As I now officially pass on the baton, I would be remiss if I did not acknowledge the previous Editor of this journal, Bill Nichols, who recruited me for the
job and provided essential and ongoing support as I learned the ropes. This GDC-0994 clinical trial was especially important during the early days of my term, before the shift to electronic submissions. My thanks as well for the excellent support provided by the Springer publication team, only one of whom I have met in person. It has been a great and rewarding adventure!”

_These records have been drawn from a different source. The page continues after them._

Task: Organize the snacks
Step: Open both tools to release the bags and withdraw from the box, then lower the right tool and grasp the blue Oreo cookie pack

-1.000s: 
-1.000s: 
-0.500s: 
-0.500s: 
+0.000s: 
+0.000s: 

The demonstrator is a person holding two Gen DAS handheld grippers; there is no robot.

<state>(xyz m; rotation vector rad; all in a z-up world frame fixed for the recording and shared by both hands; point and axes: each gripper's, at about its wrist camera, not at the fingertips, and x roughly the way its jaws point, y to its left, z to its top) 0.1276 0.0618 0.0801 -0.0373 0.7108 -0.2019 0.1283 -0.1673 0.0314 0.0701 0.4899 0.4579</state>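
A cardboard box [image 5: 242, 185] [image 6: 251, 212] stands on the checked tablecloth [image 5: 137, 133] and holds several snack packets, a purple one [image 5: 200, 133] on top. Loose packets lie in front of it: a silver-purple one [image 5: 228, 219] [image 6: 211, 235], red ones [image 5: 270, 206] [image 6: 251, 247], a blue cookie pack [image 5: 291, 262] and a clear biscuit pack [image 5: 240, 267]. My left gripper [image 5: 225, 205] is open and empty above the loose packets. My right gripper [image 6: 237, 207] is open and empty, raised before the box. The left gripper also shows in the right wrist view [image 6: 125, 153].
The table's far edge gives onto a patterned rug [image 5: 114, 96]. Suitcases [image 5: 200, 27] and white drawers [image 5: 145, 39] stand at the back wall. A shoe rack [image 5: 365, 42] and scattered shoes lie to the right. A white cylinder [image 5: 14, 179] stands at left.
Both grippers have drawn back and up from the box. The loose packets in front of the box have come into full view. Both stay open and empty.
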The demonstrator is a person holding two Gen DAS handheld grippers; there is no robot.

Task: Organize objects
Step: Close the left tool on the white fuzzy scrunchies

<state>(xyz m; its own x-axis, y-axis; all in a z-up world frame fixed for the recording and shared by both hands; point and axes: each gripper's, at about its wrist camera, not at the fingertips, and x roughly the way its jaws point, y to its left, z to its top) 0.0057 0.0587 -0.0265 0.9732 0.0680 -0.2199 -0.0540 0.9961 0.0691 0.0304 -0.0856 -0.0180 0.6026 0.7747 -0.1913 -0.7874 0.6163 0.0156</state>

“Perhaps needless to say, it is the job of a professional journal to help its readers stay abreast both of developments in the larger society as well as of updated information and internal innovations that are likely to have
an selleck kinase inhibitor impact on those served by the members of the targeted group. Certainly as marriage and family therapists (MFTs), along with other related mental health professionals, it is essential that we be well informed and able to respond to our clients in ways that are sensitive to whatever new or old challenges they may be facing. To that end, in this issue we offer articles that focus on three such challenges: the increasing number of https://www.selleckchem.com/products/pu-h71.html military marriages and families experiencing deployment; the ongoing and ever-present need to understand relational dynamics; and the growing awareness of and sensitivity to multicultural issues and the need for competence in this area. Since the terrorist attacks of 09/11/01, more and more service members have been called to active duty. As we are increasingly likely to be working with military marriages and families we are called upon to understand both their strengths and their areas of need. In an article
titled “Military Marriages: The Aftermath of Operation Iraqi Freedom (OIF) and Operation Enduring Freedom (OEF) Deployments” authors Joyce Baptist, Yvonne Amanor-Boadu, Kevin Garrett, Briana Nelson Goff, Jonathon Collum, Paulicia Gamble, Holly Gurss, Erin Sanders-Hahs, Lizette Strader, and Stephanie Wick describe acetylcholine a qualitative study revealing deployment-related challenges as well as aspects of resilience experienced by members of the military and their families. In the second article on this topic, “Military Marriages: The Aftermath of Operation Iraqi Freedom (OIF) and Operation Enduring Freedom (OEF) Deployments”, Glenn Hollingsworth provides a framework for intervention with couples who have experienced the challenges of deployment. The second topic, relationship dynamics, is of course fundamental to the practice of marriage and family therapy, and probably one that we will never fully understand in terms of its nuances and complexity. Nevertheless, explorations in this area may continue to enhance our knowledge and, hopefully, our effectiveness.